Retype each line exactly as it stands, beginning at the first line of the material and finishing with the line that contains "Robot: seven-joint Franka".

━━━━━━━━

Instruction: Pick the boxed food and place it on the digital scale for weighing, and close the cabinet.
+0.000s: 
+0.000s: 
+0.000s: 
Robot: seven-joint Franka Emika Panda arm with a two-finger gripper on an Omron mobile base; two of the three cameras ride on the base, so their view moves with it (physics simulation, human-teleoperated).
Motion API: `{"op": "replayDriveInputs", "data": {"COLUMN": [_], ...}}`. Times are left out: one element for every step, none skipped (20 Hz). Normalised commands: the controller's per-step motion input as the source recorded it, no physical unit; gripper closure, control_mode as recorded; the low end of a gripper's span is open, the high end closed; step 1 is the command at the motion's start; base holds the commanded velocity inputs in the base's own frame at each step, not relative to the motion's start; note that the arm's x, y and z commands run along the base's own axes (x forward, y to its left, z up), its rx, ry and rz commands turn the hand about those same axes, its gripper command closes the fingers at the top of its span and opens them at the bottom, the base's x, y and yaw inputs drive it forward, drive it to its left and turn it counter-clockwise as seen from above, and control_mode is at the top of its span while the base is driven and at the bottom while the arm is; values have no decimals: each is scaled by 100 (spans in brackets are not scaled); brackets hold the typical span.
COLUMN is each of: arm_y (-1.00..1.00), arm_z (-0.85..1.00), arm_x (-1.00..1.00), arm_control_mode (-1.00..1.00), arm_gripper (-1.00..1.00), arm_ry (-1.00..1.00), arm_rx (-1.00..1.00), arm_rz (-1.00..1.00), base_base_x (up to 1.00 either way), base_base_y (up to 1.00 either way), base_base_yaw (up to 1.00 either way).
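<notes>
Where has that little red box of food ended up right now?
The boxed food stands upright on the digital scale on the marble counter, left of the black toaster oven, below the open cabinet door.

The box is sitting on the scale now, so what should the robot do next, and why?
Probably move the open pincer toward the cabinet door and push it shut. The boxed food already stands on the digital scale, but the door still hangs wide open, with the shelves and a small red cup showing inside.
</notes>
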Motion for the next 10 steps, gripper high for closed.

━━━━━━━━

» **ANSWER TO THIS EXERCISE**
Instruction: Pick the boxed food and place it on the digital scale for weighing, and close the cabinet.
+0.000s: 
+0.000s: 
+0.000s: 
Robot: seven-joint Franka Emika Panda arm with a two-finger gripper on an Omron mobile base; two of the three cameras ride on the base, so their view moves with it (physics simulation, human-teleoperated).

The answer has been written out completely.